In what should come as a boost for the new Narendra Modi government, the Organisation for Economic Cooperation and Development (OECD) says India is the "only major economy" that is projected to see a pick-up in growth momentum.
The Paris-based think-tank saw mixed trends for the developed world, according to its study released on Wednesday.
Most of the major economies, developed and developing, including the United States, Brazil, China and Russia, are expected to witness stable growth momentum. But the indicators point to weak growth in Europe.
The readings for the month of September are based on Composite Leading Indicators (CLI), designed to anticipate turning points in economic activity relative to trend.
"India is the only major economy where the CLI points to a pick-up in growth momentum," OECD said in a statement.
In September, CLI for India touched 99.1, the highest since May this year when it stood at 98.6. In August, it was at 99.
Last month, the International Monetary Fund and the World Bank projected 5.6-per cent growth rate for India this year, citing renewed confidence in the market due to a series of economic reforms pursued by the new government. India's economic growth was below 5 per cent in the last two financial years.

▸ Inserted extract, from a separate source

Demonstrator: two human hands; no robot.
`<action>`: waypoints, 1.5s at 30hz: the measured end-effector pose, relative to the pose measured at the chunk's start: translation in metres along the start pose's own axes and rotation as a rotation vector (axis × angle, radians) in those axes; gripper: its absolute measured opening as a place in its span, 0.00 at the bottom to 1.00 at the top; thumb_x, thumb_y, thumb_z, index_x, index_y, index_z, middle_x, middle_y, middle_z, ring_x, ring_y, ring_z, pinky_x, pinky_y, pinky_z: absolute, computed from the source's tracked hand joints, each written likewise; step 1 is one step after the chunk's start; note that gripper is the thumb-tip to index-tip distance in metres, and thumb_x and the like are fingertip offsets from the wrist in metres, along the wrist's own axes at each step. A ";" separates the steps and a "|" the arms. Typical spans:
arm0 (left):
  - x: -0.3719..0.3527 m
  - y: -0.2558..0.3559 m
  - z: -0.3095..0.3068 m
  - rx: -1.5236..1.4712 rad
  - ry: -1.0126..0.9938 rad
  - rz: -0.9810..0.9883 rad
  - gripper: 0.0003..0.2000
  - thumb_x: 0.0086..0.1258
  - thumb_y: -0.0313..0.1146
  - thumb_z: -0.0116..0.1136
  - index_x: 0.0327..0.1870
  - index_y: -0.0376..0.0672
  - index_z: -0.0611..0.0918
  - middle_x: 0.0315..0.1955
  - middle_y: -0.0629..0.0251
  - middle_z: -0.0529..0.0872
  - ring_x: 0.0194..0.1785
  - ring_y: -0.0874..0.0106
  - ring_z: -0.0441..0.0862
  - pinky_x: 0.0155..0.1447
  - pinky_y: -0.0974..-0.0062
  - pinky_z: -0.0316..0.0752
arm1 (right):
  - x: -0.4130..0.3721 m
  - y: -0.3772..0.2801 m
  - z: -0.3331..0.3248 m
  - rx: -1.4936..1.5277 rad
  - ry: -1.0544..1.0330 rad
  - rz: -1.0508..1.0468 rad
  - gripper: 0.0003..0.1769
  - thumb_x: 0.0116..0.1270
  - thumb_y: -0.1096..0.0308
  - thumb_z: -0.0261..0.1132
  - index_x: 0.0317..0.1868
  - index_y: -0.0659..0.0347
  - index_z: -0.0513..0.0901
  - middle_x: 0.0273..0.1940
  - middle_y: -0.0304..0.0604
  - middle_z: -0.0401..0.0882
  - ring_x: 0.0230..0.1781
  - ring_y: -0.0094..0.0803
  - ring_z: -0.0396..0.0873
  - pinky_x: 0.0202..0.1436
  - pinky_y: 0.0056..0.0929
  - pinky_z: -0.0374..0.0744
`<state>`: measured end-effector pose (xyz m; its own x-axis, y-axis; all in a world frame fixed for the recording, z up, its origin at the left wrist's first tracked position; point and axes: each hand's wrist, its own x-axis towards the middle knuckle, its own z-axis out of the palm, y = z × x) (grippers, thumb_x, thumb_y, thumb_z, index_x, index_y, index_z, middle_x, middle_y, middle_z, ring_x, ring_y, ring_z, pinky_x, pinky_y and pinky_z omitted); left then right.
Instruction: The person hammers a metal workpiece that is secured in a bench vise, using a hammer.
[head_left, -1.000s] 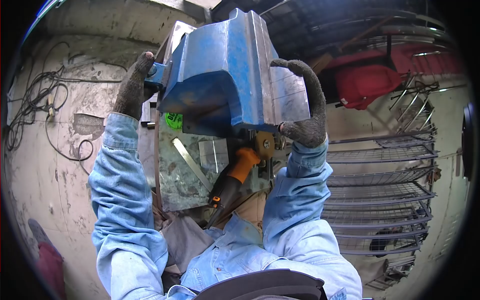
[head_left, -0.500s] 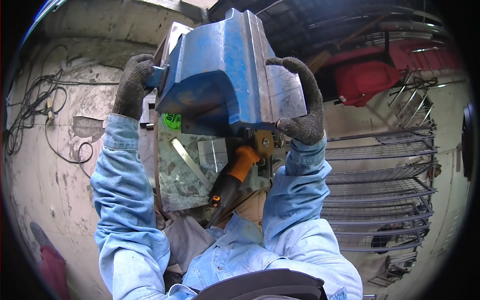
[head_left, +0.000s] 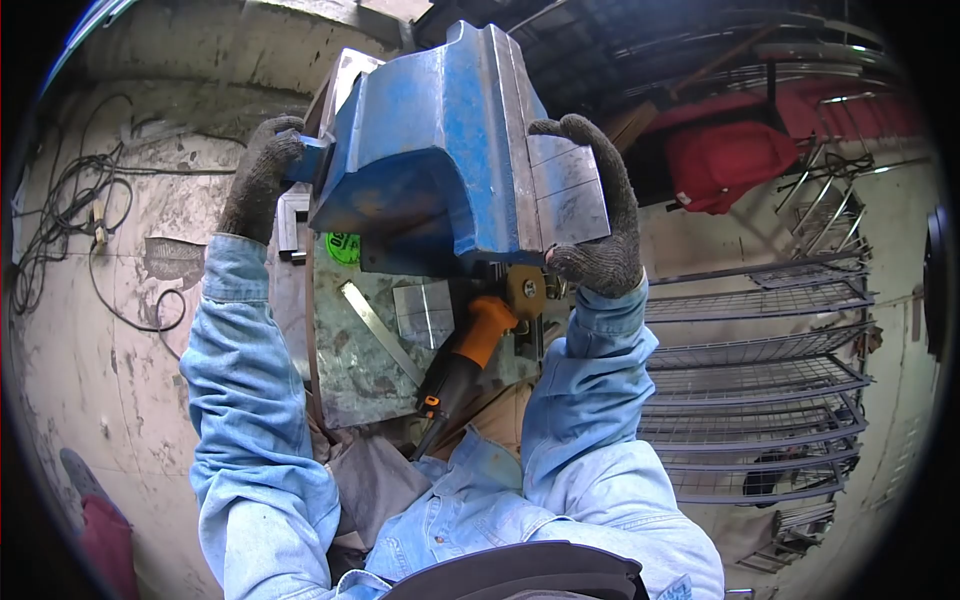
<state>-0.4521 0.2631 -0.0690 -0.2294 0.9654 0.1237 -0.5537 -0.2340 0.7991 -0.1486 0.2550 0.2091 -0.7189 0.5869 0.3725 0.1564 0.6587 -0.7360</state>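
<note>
In the head view, a large blue-painted metal piece (head_left: 405, 125) with a curved cut-out is between my gloved hands, above the metal tabletop (head_left: 350, 390). My left hand (head_left: 262, 178) closes on a small blue tab at its left side. My right hand (head_left: 618, 215) curls around a bare steel plate (head_left: 572, 190) marked with dark lines, its fingers and thumb at the plate's upper and lower edges. This plate lies against the blue piece's right edge. Below them rests an orange and black angle grinder (head_left: 467, 350), its disc end partly under the blue piece.
On the tabletop are a flat metal strip (head_left: 380, 332), a lined square plate (head_left: 424, 312) and a round green item (head_left: 343, 247). Wire racks (head_left: 760, 380) stack on the right, near a red cloth item (head_left: 735, 165). Black cable (head_left: 70, 215) coils at left.
Both hands and the blue metal piece have shifted slightly left and down in view. The grip on each side looks the same. The grinder stays in place.
</note>
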 end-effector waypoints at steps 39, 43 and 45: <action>-0.089 0.113 0.209 1.200 0.020 0.939 0.38 0.43 0.51 0.80 0.59 0.51 0.80 0.59 0.59 0.77 0.67 0.52 0.70 0.69 0.55 0.65 | -0.013 -0.053 -0.011 -0.565 -0.138 -0.009 0.65 0.53 0.50 0.81 0.80 0.57 0.46 0.79 0.55 0.45 0.75 0.41 0.59 0.73 0.43 0.63; -0.093 0.115 0.206 1.231 -0.091 1.033 0.38 0.43 0.47 0.80 0.60 0.49 0.80 0.59 0.57 0.79 0.66 0.52 0.71 0.69 0.54 0.65 | -0.100 -0.036 -0.035 -0.167 0.368 0.059 0.42 0.57 0.64 0.77 0.68 0.64 0.66 0.60 0.48 0.74 0.58 0.35 0.77 0.59 0.35 0.79; -0.094 0.111 0.199 1.198 -0.076 0.964 0.36 0.44 0.46 0.80 0.60 0.48 0.80 0.60 0.56 0.79 0.65 0.51 0.73 0.68 0.54 0.67 | -0.153 -0.030 -0.026 -0.187 0.489 0.225 0.28 0.60 0.71 0.74 0.60 0.63 0.74 0.50 0.45 0.80 0.49 0.32 0.81 0.54 0.31 0.81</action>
<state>-0.3323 0.1691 0.1256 -0.0503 0.5187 0.8535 0.7321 -0.5621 0.3848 -0.0255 0.1575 0.1890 -0.2640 0.8425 0.4696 0.4187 0.5387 -0.7311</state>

The Reserve Bank of India (RBI) forecasts the Indian economy to grow at 5.5 per cent in 2014-15 and at 6.3 per cent in next financial year 2015-16. During the April-August period of 2014-15, industrial output growth as measured by Index of Industrial Production (IIP) was at 2.8 per cent, as against flat production in same period of the previous fiscal.
Earlier this week, minister of state for finance Jayant Sinha expressed confidence that the country's GDP growth would cross 6 per cent in the next financial year (2015-16). OECD said that CLI points to growth losing traction in Japan even though such a trend may be related to one-off factors.
"Within the Euro area, the CLI continues to point to a loss of growth momentum, with stronger signals of a slowdown in the case of Germany and Italy.
''In France, however, the outlook continues to suggest stable growth momentum," the OECD said.